This article is the sixteenth in a series profiling the varied and amazing nominees for the 2009 Alice B. Toeclips Awards, which will be presented to five winners at the Alice Awards & Auction on March 7th. We won’t be able to profile everyone, so read the nominees’ descriptions online. This profile was written by BTA correspondent John McLaren.
Elly Blue has been nominated for an Alice Award both for her past work as an organizer for bicycling and carfree causes, and for her more recent work as managing editor of BikePortland.org.

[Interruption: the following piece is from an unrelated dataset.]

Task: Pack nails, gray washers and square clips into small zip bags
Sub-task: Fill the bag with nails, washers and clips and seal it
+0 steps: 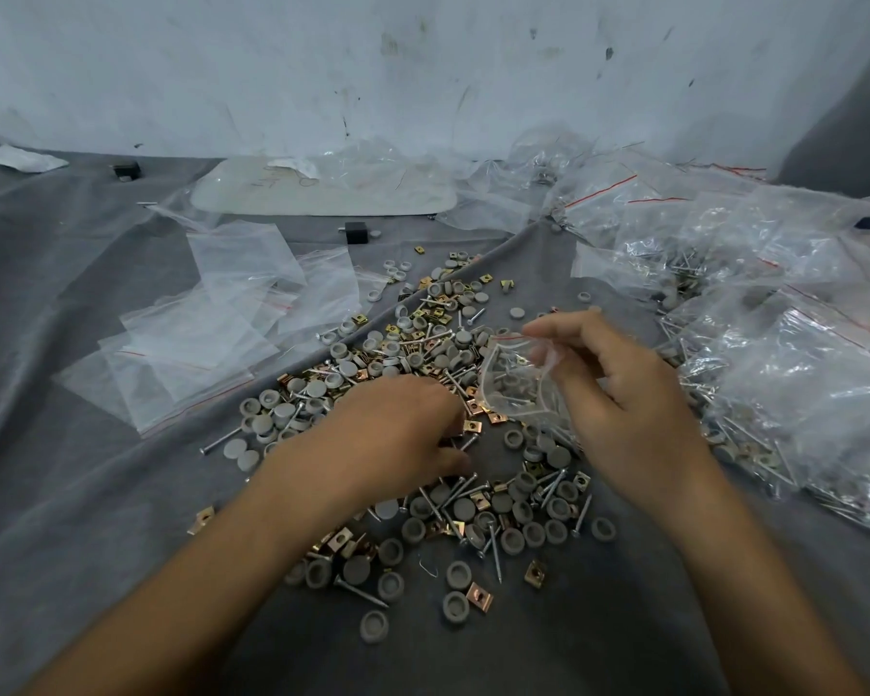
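A loose pile of gray washers (425, 344), nails (496, 552) and brass square clips (479, 597) is spread over the gray cloth (71, 484) in the middle. My right hand (619, 394) pinches the mouth of a small clear zip bag (516, 381) and holds it open just above the pile; a few gray washers show inside it. My left hand (398, 434) lies palm down on the pile to the left of the bag, fingers curled over parts near a brass clip. What it holds under the fingers is hidden.
Empty small zip bags (222, 334) with red seal lines lie at the left. Filled bags (784, 374) of nails and washers are heaped at the right. A white board (322, 193) under plastic lies by the back wall. Two small black blocks (355, 232) sit on the cloth.
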The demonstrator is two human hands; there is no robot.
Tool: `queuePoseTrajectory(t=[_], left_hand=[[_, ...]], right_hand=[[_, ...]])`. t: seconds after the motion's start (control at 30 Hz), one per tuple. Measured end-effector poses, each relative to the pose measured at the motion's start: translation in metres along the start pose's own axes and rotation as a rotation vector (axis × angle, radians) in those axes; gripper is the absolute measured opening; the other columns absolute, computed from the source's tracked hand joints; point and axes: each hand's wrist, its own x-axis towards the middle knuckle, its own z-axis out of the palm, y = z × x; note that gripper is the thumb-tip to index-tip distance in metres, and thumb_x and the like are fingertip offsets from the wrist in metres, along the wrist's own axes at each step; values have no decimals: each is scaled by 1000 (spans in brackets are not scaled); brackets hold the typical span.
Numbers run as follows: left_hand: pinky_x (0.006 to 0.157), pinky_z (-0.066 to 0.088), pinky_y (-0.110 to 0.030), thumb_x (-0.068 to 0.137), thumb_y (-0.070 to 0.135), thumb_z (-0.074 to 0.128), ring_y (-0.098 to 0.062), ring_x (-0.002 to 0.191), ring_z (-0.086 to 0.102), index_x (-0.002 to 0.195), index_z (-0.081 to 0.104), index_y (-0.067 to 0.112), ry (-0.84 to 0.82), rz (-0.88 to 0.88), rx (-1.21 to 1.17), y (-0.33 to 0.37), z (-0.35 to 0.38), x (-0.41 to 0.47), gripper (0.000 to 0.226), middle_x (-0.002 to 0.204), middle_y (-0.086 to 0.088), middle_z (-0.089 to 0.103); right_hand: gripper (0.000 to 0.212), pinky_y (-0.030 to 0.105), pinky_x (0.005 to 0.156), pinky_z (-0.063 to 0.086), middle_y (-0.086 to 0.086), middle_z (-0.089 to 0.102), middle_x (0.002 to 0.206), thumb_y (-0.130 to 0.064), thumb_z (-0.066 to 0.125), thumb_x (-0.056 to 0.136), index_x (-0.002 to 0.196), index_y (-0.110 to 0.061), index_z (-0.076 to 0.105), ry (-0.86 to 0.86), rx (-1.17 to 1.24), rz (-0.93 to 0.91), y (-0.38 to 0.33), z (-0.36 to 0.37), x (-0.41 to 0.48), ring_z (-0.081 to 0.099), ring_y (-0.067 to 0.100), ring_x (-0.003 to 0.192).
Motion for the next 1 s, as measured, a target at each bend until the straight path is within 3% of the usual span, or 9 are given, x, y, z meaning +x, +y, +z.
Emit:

She was hired as managing editor last October by Jonathan Maus, founder and editor of BikePortland.org. Besides writing news stories and editorials, she has a variety of other responsibilities, among them working with new writers, planning events, adding features, and “generally developing the business and figuring out new ways to bring the community information and inspiration about bikes.” Today her work is focused on informing and inspiring BikePortland.org’s readership, which is a change in perspective and practice for her after many years of successful advocacy and activism.
Earlier last year she recruited to Portland and then coordinated the 8th Annual Carfree Cities Conference. It drew 300 delegates to Portland, about half of them from other countries, for a week of presentations, discussions and projects. The conference is a project of the World Carfree Network, which promotes alternatives to car dependence and automobile-based planning.
In her personal life, Blue has always been carfree, and commutes by bike four miles to work every day regardless of the weather. She has also always been a bicyclist, but she did not become an advocate until early 2005. That was when the issues around Critical Mass rides piqued her interest. She worked with riders, the police and attorneys to achieve better relations between cyclists and police officers – many of them skeptical about and uncomfortable with the “defiant celebration” nature of Critical Mass.
Blue moved on to take a leading role in Shift, Portland’s open-source bike fun organization, after her friend Sara Stout, one of Shift’s founders, helped redirect her focus from bike advocacy to the broader carfree cause. (Shift was also a sponsor of the Carfree Cities Conference.) Through their work with Shift, Blue and other advocates began to recognize that there was a need for financial, legal, permitting and insurance assistance for Portland’s very popular bike-themed grassroots activities. To meet this need, she and others together (including Steph Routh) founded Umbrella, a non-profit organization that fills that role for Shift, Pedalpalooza, the World Naked Bike Ride, and other events.
Blue’s carfree projects also include the Last Thursday parking-spot takeover in July 2006. Blue and other activists took over a parking space on NE Alberta Street and turned it into a living room, complete with the usual furnishings. Such advocacy by Blue and many others, over multiple years, culminated in the first Car-free Last Thursday last summer, which was a fantastic success.
In November 2007, following the tragic deaths of two Portland bicyclists, Blue was the principal organizer of a press conference and public rally, under the motto, “We are all traffic.” She said at the time, “we’ve been hearing a lot of talk …about bikes versus cars, but what gets lost in that discussion is that we’re all human beings. We’re just people out there on the roads, using different modes of transportation. I think we forget that common humanity.” Ultimately, the result was a badly-needed community discussion about bike safety (as well as the new Green Bike Boxes that then-Commissioner Sam Adams installed around town to help prevent future deaths). After such disturbing events in 2007, the City of Portland experienced no cyclist deaths in 2008 – partly attributable, perhaps, to the positive discussion Blue helped foster in 2007.